Forbidden fruit, and motorcycles, taste the sweetest.

If you long for the days of big-bore air-cooled engines stuffed into minimalist chassis, you’re in luck…unless you live in the U.S. The new Yamaha XJR1300 isn’t headed for our shores any time soon, and that’s a shame, because it has just the combination of good looks and old-school performance that a growing segment of American riders is looking for.

At the heart of the XJR is an air-cooled 1300cc four that cranks out 98 horsepower and 80 foot-pounds of torque. A double-cradle steel frame preserves the classic look of the early days of the Superbike era, and a slimmer fuel tank helps show off the engine while holding 3.8 gallons of gas. The front fork has tubes coated with friction-reducing DLC (Diamond-Like Carbon), and the rear suspension is by Öhlins.

The newest XJR1300 is based on a bike that’s been prowling European roads for two decades. The 2015 upgrade makes it no less desirable. Working with custom builders, Yamaha tweaked the styling to bring the bike’s looks in tune with its performance. The solo seat and wide, tapered aluminum handlebar place the pilot in front of a redesigned instrument panel. A black 4-2-1 exhaust, and aluminum racing plate-styled side covers, round out the styling tour de force.

Yamaha has no plans to bring the XJR1300 to America…or does it? Why else, then, commission New York-based customizer Keinosuke “Keino” Sasaki to build a bike called Rhapsody in Blue? According to Yamaha Europe, the project sprang from a search for future inspiration for its Sports Heritage range of bikes. Keino’s creation has a slimmer and lower hand-crafted gas tank, and a handcrafted tailpiece. You won’t find anything like the springer-style front end on a bike like this. A host of other upgrades––Brembo brakes, a custom handlebar, rear shocks that match the springer fork, and a striking side exhaust¬¬––practically cry out for a production version with at least some of these features.

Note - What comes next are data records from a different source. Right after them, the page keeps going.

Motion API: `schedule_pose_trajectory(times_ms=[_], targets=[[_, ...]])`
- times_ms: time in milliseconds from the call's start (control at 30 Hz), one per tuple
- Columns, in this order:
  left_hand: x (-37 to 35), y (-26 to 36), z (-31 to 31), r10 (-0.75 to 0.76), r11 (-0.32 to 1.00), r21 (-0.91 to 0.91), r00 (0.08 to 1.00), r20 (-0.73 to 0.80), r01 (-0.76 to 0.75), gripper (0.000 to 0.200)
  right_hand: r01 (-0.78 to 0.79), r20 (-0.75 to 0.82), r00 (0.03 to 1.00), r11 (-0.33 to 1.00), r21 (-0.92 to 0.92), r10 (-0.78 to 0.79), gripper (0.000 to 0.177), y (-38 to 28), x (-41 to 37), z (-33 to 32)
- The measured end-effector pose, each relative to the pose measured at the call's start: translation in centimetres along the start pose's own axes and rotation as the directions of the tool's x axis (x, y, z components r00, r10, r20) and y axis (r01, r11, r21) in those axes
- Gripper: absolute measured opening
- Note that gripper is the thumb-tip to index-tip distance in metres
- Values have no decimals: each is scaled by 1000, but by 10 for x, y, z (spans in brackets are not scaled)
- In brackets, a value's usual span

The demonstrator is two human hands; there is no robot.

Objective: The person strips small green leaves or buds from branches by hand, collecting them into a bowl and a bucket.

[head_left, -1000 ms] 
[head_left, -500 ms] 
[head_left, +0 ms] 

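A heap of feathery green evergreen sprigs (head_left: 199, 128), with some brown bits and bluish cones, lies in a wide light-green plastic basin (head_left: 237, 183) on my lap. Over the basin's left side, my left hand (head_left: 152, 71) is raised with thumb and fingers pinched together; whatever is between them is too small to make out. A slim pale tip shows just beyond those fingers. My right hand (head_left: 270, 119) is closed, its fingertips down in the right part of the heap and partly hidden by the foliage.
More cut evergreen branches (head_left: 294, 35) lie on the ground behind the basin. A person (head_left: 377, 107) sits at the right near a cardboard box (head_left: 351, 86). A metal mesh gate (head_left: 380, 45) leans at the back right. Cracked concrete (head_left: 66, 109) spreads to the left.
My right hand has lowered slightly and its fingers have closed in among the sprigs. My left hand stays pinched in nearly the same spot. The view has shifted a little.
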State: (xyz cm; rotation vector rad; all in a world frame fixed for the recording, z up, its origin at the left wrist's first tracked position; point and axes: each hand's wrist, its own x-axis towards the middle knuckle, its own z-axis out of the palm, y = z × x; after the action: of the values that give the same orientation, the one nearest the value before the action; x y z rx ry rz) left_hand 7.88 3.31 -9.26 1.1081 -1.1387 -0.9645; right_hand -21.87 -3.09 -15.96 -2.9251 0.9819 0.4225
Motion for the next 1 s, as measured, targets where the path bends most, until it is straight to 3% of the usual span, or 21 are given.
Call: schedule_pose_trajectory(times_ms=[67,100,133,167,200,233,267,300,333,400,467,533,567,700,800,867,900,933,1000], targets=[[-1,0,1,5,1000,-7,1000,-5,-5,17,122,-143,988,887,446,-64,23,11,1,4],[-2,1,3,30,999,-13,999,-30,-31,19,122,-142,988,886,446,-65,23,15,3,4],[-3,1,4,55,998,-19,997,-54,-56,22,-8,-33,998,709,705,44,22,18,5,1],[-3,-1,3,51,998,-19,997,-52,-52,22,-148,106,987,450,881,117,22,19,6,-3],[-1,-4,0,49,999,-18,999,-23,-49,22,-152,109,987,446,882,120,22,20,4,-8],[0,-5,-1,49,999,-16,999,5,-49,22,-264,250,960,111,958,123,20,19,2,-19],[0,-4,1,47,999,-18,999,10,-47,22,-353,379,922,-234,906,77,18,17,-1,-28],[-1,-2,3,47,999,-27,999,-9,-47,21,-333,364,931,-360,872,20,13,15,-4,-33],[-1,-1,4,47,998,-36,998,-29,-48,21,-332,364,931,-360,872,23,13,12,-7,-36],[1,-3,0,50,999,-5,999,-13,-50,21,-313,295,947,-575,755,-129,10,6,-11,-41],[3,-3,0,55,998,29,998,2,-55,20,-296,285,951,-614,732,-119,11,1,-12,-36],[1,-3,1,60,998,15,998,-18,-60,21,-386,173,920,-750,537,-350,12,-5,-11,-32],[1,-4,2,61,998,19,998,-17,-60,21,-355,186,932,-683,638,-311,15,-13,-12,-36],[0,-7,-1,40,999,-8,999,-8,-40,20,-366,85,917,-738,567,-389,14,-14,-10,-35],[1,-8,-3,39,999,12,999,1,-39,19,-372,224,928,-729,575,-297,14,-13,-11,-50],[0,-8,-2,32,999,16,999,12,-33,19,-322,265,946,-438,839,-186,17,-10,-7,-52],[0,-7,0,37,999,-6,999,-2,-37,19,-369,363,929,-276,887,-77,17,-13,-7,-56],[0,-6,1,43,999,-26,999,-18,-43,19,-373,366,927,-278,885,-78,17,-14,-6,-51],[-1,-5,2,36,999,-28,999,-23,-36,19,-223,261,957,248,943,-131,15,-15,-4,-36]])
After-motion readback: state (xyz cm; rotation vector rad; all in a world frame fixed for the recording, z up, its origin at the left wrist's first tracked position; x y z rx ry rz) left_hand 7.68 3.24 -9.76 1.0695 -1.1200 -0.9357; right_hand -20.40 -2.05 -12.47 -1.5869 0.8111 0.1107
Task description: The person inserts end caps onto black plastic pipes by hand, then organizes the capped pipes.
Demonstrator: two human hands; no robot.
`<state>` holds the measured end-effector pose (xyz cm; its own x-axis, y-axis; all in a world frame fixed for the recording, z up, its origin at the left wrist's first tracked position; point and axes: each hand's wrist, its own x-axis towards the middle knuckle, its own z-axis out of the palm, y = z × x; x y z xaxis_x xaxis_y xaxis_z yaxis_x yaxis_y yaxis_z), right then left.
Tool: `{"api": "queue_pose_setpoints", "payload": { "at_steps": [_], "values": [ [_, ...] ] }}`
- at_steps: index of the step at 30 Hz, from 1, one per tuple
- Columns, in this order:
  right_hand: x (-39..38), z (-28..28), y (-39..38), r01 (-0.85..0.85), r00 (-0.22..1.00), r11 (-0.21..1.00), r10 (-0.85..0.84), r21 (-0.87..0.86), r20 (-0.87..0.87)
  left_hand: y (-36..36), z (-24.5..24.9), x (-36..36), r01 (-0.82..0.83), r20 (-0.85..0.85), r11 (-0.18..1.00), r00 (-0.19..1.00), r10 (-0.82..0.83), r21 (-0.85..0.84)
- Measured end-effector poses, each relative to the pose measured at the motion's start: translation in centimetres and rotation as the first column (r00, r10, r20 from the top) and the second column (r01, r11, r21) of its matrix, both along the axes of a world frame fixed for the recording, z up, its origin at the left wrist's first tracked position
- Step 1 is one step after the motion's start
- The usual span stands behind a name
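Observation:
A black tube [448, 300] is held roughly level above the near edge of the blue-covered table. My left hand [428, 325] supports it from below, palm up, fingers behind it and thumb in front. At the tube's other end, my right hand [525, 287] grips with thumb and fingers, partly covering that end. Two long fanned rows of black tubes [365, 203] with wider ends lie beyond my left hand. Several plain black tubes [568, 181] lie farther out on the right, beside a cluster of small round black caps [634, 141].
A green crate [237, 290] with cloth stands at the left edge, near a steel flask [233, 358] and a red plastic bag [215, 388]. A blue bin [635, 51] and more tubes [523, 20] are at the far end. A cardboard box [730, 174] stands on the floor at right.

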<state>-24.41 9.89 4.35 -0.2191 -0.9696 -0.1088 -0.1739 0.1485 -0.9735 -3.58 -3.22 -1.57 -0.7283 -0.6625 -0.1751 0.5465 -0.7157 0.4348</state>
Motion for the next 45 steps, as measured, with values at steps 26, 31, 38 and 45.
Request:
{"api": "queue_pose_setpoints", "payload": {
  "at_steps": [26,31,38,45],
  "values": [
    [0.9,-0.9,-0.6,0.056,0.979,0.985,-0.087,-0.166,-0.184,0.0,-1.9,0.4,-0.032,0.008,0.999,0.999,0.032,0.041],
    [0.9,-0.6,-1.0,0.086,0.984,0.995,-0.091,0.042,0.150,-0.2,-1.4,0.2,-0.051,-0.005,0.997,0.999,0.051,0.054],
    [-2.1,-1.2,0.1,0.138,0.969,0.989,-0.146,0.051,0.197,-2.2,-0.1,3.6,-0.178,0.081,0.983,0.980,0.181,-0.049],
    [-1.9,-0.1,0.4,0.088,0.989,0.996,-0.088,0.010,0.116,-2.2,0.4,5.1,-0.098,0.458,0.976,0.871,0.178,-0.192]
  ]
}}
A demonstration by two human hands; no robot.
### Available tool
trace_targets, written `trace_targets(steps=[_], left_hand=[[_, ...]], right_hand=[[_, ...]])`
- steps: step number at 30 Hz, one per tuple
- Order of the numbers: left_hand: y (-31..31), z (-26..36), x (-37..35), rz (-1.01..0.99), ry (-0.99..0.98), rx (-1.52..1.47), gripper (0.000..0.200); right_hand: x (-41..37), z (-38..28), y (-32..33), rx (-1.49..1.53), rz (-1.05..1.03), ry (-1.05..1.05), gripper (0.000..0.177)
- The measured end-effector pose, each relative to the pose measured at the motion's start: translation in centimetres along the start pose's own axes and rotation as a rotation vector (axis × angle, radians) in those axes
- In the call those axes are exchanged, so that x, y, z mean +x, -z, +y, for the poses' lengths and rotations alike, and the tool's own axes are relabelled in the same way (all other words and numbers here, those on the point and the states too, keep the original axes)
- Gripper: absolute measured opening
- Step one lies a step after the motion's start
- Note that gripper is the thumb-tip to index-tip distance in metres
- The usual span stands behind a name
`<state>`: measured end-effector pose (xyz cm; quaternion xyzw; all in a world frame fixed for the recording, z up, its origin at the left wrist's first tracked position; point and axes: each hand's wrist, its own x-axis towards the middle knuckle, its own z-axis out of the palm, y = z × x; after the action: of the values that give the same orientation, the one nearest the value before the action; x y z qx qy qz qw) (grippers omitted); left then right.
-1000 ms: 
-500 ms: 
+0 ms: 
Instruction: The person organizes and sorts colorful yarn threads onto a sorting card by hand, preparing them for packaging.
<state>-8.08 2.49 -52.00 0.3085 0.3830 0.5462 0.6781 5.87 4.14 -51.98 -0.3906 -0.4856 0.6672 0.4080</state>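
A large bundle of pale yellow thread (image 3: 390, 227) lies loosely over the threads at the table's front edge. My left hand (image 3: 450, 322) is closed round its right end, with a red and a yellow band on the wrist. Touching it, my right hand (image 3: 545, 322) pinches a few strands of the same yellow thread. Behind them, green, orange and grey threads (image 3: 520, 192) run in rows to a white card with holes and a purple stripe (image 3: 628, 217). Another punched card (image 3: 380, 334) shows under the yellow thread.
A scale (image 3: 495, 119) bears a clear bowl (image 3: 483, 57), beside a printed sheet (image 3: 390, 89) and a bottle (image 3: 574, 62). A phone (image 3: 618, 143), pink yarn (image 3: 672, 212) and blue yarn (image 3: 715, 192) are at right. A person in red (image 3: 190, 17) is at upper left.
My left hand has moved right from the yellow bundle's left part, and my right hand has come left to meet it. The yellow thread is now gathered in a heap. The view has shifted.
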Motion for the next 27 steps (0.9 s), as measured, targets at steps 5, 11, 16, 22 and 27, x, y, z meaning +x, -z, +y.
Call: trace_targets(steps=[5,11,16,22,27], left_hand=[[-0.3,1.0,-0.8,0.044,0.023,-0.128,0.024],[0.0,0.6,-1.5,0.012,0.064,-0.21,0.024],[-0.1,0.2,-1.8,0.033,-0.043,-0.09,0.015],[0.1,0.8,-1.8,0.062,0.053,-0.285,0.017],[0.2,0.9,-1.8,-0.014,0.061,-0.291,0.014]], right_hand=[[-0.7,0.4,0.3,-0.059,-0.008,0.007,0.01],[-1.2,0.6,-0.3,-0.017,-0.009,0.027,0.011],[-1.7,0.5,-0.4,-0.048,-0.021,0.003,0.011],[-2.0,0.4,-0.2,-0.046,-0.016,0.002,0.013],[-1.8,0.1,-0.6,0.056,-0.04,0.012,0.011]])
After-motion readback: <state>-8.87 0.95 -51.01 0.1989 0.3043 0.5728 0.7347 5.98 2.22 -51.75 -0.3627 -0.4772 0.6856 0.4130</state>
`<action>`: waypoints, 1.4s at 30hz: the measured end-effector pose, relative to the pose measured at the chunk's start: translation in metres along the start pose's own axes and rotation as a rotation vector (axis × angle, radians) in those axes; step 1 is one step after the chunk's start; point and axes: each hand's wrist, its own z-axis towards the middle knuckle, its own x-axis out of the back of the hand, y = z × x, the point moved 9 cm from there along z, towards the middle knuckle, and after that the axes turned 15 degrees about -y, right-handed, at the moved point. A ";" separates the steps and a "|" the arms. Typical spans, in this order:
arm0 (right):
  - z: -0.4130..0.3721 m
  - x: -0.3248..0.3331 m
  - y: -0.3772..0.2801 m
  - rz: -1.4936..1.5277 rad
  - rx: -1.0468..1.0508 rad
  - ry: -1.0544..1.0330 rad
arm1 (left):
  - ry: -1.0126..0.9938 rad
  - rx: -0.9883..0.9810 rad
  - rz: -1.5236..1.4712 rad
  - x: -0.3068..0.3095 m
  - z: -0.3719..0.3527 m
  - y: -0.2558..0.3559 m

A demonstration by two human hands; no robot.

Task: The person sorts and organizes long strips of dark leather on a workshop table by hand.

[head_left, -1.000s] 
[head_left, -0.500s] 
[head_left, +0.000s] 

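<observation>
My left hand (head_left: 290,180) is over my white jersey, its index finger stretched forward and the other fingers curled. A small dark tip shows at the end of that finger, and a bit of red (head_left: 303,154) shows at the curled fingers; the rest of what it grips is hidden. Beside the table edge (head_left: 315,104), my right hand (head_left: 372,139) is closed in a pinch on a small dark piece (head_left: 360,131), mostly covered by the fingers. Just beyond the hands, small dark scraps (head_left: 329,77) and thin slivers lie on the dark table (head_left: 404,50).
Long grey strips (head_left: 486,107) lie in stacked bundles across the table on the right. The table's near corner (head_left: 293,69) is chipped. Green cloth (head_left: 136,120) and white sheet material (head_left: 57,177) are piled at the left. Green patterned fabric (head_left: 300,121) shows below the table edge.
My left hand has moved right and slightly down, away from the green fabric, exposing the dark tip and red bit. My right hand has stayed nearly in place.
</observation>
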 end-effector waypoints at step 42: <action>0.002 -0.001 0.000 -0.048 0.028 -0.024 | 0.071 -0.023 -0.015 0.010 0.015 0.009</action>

Will the XJR1300 find its way to these shores in any configuration? There’s no way of telling. But nobody thought the SR400 would ever make it to these shores, either, and it’s here. Yamaha is probably keeping a close eye on sales to see if the market would support another immigrant from overseas markets, this one a brawny four with the same retro-inspired styling.